Sure it’s a diuretic, but WHAT a diuretic!

Coffee.

Nature’s Red Bull. Daddy’s little brown helper (the only situation in which that phrase is not racist). The Anti-beer – whatever you call it, it is the bitter brown essence of fatherhood.

I mean, I drank it before, but shit, fatherhood makes you appreciate coffee like “The Road” makes you appreciate a tax refund. Not just civilization, but the tangible, donut-buying benefits thereof.

The transition from single man to committed relationship can be a harsh one. It’s like the railroad choo-chooing inexorably through the proverbial wild west. Progress, certainly, but at the cost of a certain wild, dangerous beauty: There are now rules and standards associated with laundry. The existence of Star Wars memorabilia is no longer it’s own justification. You have to buy a calendar.

So you find your corners, the 15 minute chunks of the day when these little emancipations can occur in masturbatory secrecy. Garages and basements become man-caves, game consoles and 22 oz bottles of stupidly alcoholic beer sit waiting hungrily for a girls night out.

Throughout this time, coffee remains present, and useful, but no more than a tool.

And then baby drops. And man-caves become nurseries, or staging areas for baby swag and hand-me-downs after the shower and before craigslist. All the dark, sacred corners of the day are lost to failing battles of hygiene and unreturned correspondence. Girls’ nights out cease utterly, outlets for game consoles are usurped by baby monitors and swings, and absurdly strong beer (and the painful mornings they promise) are no longer sustainable while a tiny, helpless human being will be waking you up every two hours for the next 2-5 years

You stop seeing people. You no longer go out. You stand naked, scratching and bleary at the brilliant dawning of a life of responsibility as a good role model, utterly bereft of all the stupid, wonderful, ultimately damaging things which once defined you.

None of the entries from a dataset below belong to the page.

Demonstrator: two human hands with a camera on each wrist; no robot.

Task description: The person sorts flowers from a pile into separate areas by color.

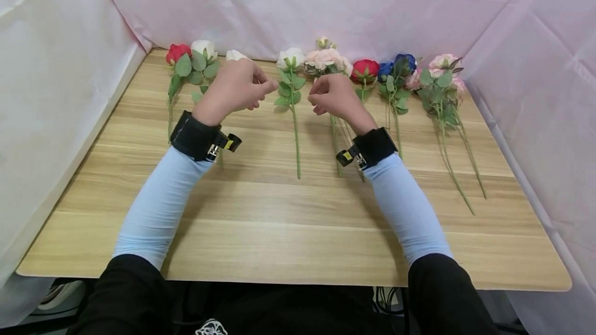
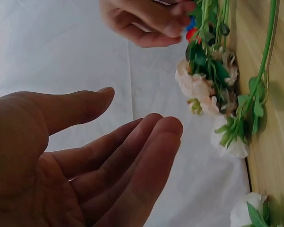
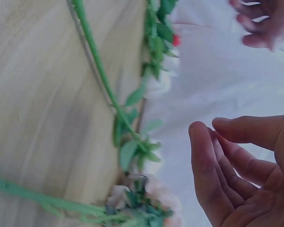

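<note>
My left hand (image 1: 237, 87) hovers above the table at left of centre, its thumb and fingers apart with nothing between them. To its right my right hand (image 1: 337, 96) is also raised, thumb tip near the fingertips and nothing held. Between the two hands a white rose (image 1: 291, 60) lies on the table, its green stem (image 1: 297, 143) pointing toward the person; neither hand touches it. Another white rose (image 1: 236, 55) is partly hidden behind the left hand. Pale pink flowers (image 1: 328, 61) lie just beyond the right hand, which covers part of their stems.
A red rose (image 1: 178, 53) and a white rose (image 1: 204, 48) lie at the left. Right of the pink flowers are a red rose (image 1: 365, 70), blue roses (image 1: 404, 63) and a pink bunch (image 1: 442, 81). White cloth (image 1: 298, 4) walls the wooden table (image 1: 288, 231) on three sides.
</note>
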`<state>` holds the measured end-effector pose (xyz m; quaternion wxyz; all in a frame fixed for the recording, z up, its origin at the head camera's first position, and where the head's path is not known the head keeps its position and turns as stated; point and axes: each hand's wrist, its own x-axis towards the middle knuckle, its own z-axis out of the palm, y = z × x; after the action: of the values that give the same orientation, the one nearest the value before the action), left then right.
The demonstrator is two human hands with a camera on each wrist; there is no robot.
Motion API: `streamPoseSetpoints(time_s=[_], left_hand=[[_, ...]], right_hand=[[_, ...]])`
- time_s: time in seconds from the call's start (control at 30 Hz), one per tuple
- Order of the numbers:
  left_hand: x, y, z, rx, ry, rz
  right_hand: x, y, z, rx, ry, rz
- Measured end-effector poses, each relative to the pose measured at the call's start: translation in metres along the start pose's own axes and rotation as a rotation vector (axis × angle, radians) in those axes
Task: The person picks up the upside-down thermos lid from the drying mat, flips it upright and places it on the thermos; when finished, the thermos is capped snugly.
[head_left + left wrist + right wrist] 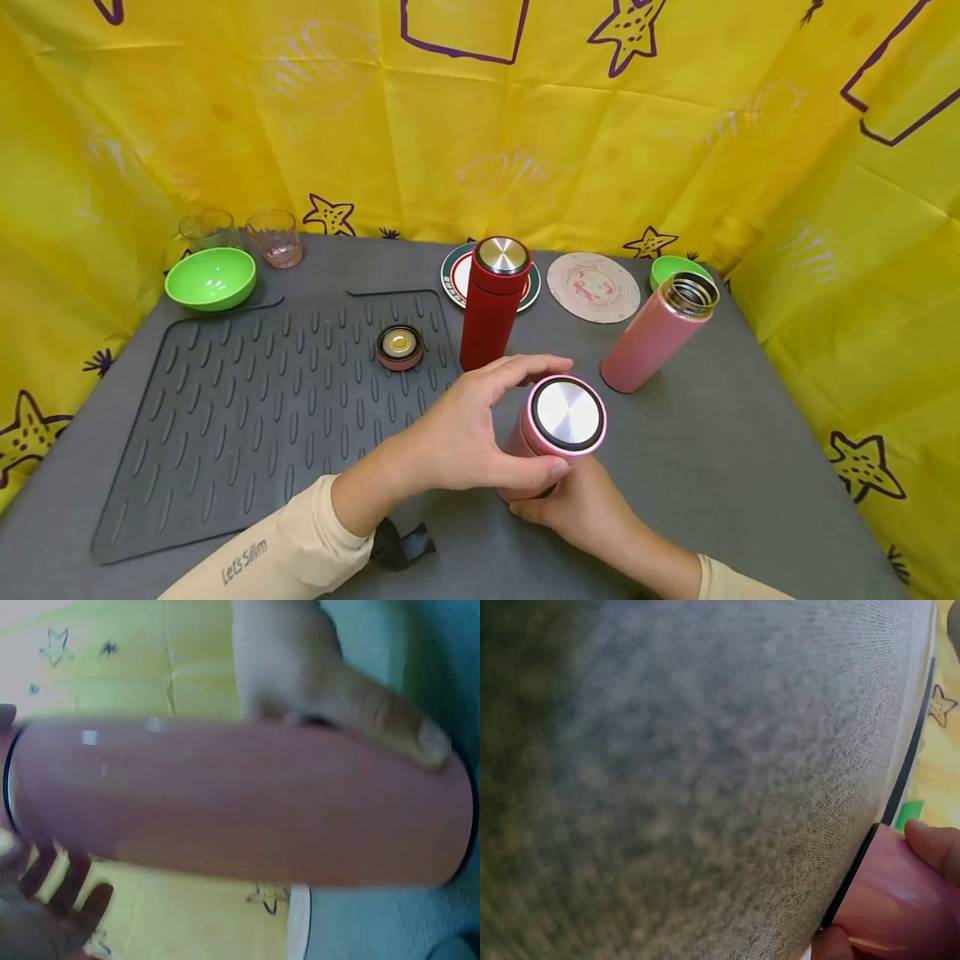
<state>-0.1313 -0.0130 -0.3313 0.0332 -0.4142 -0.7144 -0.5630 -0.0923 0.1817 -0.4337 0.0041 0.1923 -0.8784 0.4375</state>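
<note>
A pink thermos (558,425) with a silver-topped lid (567,414) is held near the table's front, its lid tilted toward the camera. My left hand (536,417) curls round its upper end at the lid, index finger above and thumb below. My right hand (577,504) grips the lower body from underneath. In the left wrist view the pink thermos (240,802) fills the frame, with the right hand's thumb (375,712) lying on it. The right wrist view shows the thermos base (900,900) and fingertips (937,847) against the grey tablecloth (667,787).
A red lidded thermos (493,304) stands just behind, beside an open pink thermos (654,335). A loose lid (400,347) lies on the ribbed black mat (247,417). At the back are a green bowl (210,277), two glasses (273,236), two coasters (592,287) and a small green bowl (675,267).
</note>
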Motion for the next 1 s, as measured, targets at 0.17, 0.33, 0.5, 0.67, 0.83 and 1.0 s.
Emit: streamPoseSetpoints(time_s=[0.17, 0.33, 0.5, 0.67, 0.83, 1.0], left_hand=[[-0.002, 0.009, 0.015, 0.122, 0.141, -0.082], [-0.003, 0.009, 0.017, 0.198, 0.258, -0.062], [-0.001, 0.002, 0.006, 0.091, 0.155, 0.054], [-0.002, 0.0, 0.005, 0.016, 0.081, 0.03], [-0.004, 0.006, 0.014, 0.131, 0.15, -0.066], [-0.004, 0.006, 0.017, 0.157, 0.223, -0.04]], right_hand=[[0.0, -0.001, 0.001, -0.013, -0.003, -0.023], [-0.001, -0.002, 0.001, -0.034, 0.015, 0.0], [0.001, -0.003, 0.0, -0.015, 0.003, 0.042], [0.001, -0.002, -0.001, -0.016, -0.001, 0.027], [-0.001, -0.002, -0.001, -0.043, -0.015, 0.025], [0.0, -0.003, 0.0, -0.043, -0.003, 0.048]])
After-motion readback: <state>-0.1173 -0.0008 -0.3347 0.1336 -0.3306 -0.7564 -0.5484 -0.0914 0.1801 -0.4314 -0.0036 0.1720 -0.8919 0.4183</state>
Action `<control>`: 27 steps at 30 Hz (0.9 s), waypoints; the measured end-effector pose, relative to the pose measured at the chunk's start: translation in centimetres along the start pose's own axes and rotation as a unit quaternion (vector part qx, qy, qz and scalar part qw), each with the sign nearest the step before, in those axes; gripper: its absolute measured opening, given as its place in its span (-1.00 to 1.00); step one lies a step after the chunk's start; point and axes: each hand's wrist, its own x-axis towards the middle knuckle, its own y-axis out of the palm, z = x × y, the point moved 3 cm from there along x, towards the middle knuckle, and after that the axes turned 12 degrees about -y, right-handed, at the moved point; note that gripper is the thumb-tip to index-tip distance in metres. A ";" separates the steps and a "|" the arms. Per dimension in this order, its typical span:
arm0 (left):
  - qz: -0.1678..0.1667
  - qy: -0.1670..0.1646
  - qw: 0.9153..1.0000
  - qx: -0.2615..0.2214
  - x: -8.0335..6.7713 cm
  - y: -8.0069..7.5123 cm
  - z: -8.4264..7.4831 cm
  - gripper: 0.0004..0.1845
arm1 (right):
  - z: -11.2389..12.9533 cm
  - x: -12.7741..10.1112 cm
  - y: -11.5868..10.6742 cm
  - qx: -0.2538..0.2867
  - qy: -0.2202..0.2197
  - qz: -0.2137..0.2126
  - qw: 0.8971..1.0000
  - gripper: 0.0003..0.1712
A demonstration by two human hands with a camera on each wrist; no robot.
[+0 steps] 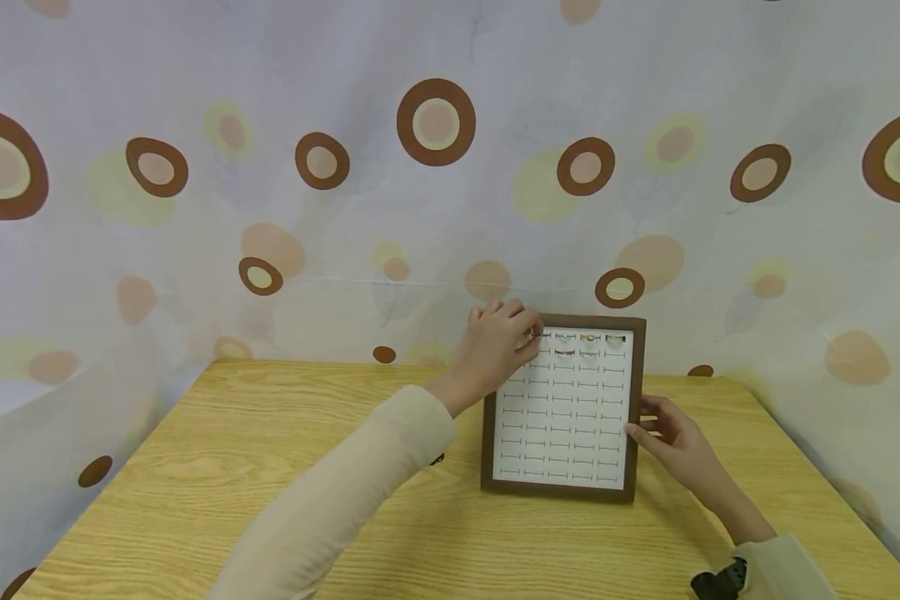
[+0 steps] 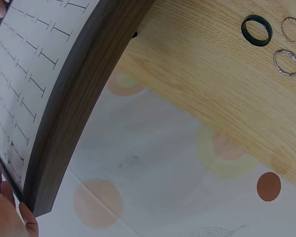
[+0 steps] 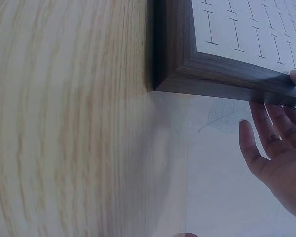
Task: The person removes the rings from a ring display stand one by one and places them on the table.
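A brown-framed ring tray [image 1: 564, 407] with a white slotted insert stands tilted up on the wooden table [image 1: 195, 475]. Several rings [image 1: 589, 338] sit in its top rows. My left hand [image 1: 498, 346] reaches over the tray's top left corner, fingertips gathered on a small ring at a top-row slot; the ring is mostly hidden. My right hand [image 1: 663, 429] rests straight fingers against the frame's right edge. In the right wrist view, the fingers [image 3: 266, 143] spread behind the frame [image 3: 222, 74]. The left wrist view shows the frame [image 2: 79, 98] from its side.
Three loose rings lie on the table left of the tray: a black ring [image 2: 256, 30], a gold ring [image 2: 292, 29] and a silver ring [image 2: 286, 62]. A spotted curtain [image 1: 435, 208] hangs close behind and around the table.
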 end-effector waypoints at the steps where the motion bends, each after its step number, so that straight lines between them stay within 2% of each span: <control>1: 0.001 0.000 1.000 -0.004 0.0 -0.1 0.0 -0.96 | 0.0 0.0 0.0 -0.001 0.001 0.000 1.000 -0.49; 8: 0.001 0.005 1.000 -0.017 -0.1 -0.7 0.3 -0.97 | 0.2 0.1 -0.1 -0.003 0.002 0.001 1.000 -0.50; 15: 0.006 0.006 0.999 -0.031 -1.1 -1.2 1.5 -0.97 | 0.2 0.2 0.0 -0.002 0.001 0.001 1.000 -0.51; 21: 0.011 0.007 0.999 -0.049 -2.6 -1.7 3.0 -0.96 | 0.1 -0.1 0.1 -0.005 -0.003 -0.007 1.000 -0.51; 27: 0.016 -0.006 0.999 -0.045 -4.6 -2.2 5.3 -0.93 | 0.1 -0.2 0.3 -0.009 -0.015 -0.012 1.000 -0.52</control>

And it’s fine. We cowboy up. That’s what fathers do. We can’t gestate the kid, or pop him out. We can’t nurse him, we can’t regulate his body temperature (this is true, btw – moms can use skin to skin contact to regulate an infant’s temp – I just dropped science on you, BAM!). So our job is back-up. We’re your mission control, your best boy grip, Flava Flav to your Chuck D (yeah bo-eeeeey!). The mama looks out for the baby, the papa looks out for everybody.

But who takes care of the man? Who’s looking out for papa?

I’ll tell you who: Juan Valdez.

I want to say this again: it’s fine. I’m not complaining here. We go back to work full time, we get up to change diapers and check water & food at the nursing area. We rub feet, we rub shoulders, rub nickels together, and do dishes and laundry and god help you if you have to shovel snow. And it’s fine, it’s how it should be. That’s our role in the situation, and we don’t need all the other stuff we used to have because we have coffee.

Within that steaming, black liquid sanctuary hide the last vestiges of our fruitful genitals. In those bitter, frothy depths linger the Xbox’s of our souls, the man cave we need never surrender to practical useful purpose. Within the soft burble of the percolator echoes our resilient, savage roar, reminding hoofed mammals that they may yet become our prey even if we have to put our little pooper in the baby bjorn and make him hold the spears.

And best of all, it’s never far away. Instead of the days, weeks, months you spent anticipating all your old rituals of masculinity, the most you have to wait for coffee is 8hours, 4 diaper changes, 2 bottles and a short dancing session. It’s practically in your hand, my brother.

Espresso, French press, drip or gas station it doesn’t really matter, it’s yours. And it will never, ever judge you.